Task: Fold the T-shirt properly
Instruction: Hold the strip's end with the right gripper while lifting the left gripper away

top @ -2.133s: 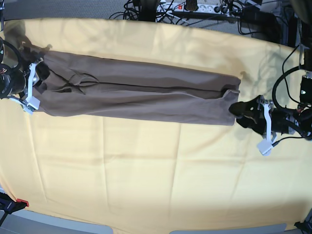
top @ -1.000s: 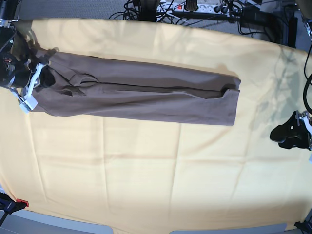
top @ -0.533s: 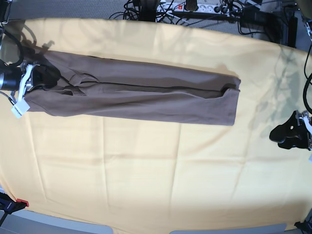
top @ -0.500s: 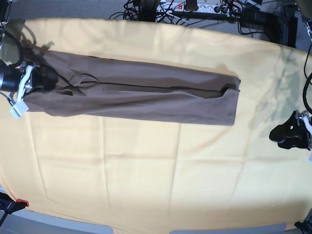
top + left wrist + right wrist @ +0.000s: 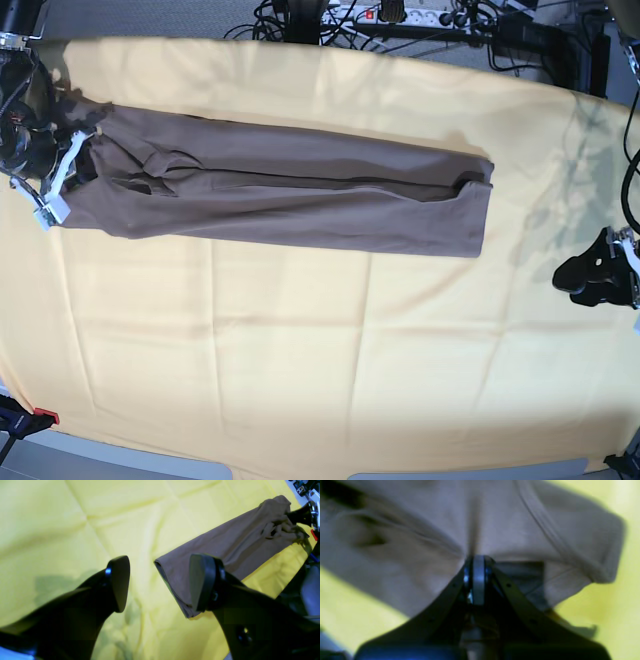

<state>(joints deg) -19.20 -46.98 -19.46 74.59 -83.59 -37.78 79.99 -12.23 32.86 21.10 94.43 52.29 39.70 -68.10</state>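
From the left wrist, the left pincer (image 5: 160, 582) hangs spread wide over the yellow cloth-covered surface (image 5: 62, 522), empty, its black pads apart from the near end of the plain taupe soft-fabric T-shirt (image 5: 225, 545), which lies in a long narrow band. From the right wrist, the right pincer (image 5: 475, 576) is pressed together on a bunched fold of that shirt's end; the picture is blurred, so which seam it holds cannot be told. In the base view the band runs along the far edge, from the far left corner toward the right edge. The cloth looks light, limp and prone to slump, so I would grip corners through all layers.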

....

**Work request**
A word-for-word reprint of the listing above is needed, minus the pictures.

**Answer area**
Task: Fold the T-shirt properly
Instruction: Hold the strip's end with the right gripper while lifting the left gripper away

top @ -2.133s: 
top @ -1.000s: 
top @ -0.533s: 
top @ -0.500s: 
top + left wrist + right wrist @ +0.000s: 

<state>(joints deg) -19.20 -46.98 -19.46 74.59 -83.59 -37.78 79.99 -12.23 32.86 21.10 94.43 52.29 39.70 -68.10</state>
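From the left wrist, the left pincer (image 5: 160, 582) hangs spread wide over the yellow cloth-covered surface (image 5: 62, 522), empty, its black pads apart from the near end of the plain taupe soft-fabric T-shirt (image 5: 225, 545), which lies in a long narrow band. From the right wrist, the right pincer (image 5: 475, 576) is pressed together on a bunched fold of that shirt's end; the picture is blurred, so which seam it holds cannot be told. In the base view the band runs along the far edge, from the far left corner toward the right edge. The cloth looks light, limp and prone to slump, so I would grip corners through all layers.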

No other output is expected for this exercise.